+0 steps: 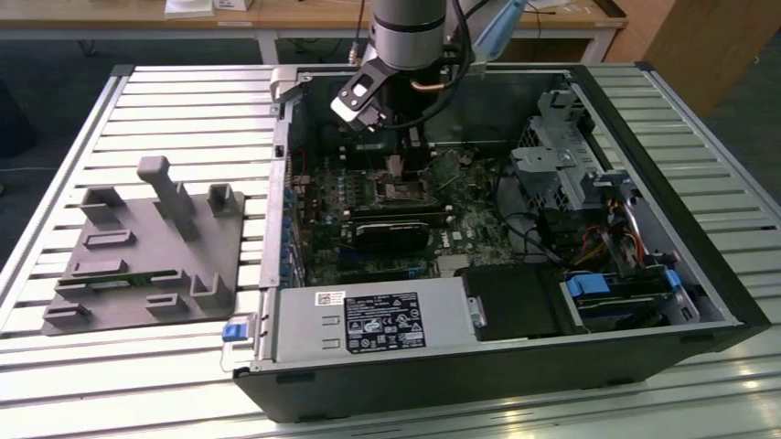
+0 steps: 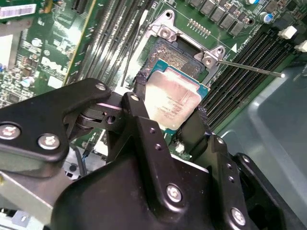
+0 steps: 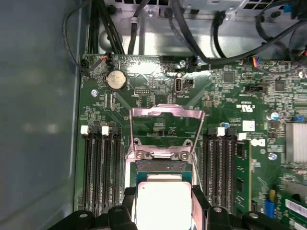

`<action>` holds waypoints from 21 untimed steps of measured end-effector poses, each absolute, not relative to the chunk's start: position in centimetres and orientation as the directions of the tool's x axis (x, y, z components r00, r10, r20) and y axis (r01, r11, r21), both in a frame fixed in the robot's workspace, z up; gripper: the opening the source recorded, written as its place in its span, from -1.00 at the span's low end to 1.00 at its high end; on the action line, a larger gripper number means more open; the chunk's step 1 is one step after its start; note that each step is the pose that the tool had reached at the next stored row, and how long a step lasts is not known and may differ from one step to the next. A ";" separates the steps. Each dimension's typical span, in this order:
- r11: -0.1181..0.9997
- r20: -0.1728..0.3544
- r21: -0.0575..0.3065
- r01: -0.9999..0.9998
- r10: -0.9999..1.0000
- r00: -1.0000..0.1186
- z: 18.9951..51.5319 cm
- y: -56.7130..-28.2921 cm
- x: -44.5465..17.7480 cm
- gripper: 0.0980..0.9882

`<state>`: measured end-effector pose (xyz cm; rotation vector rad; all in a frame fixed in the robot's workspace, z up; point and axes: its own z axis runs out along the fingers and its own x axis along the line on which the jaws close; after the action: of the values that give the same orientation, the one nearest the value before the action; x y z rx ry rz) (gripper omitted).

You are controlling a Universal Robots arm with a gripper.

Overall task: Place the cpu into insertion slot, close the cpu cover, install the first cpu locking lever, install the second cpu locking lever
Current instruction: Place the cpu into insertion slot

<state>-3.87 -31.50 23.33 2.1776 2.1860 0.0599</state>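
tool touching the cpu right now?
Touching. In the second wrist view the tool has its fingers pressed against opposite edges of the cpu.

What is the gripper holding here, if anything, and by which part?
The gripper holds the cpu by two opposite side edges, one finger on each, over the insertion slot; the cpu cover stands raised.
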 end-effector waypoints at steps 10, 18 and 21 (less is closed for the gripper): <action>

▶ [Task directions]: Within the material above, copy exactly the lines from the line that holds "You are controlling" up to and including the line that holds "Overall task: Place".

▶ [Result below]:
You are controlling a Universal Robots arm with a gripper.

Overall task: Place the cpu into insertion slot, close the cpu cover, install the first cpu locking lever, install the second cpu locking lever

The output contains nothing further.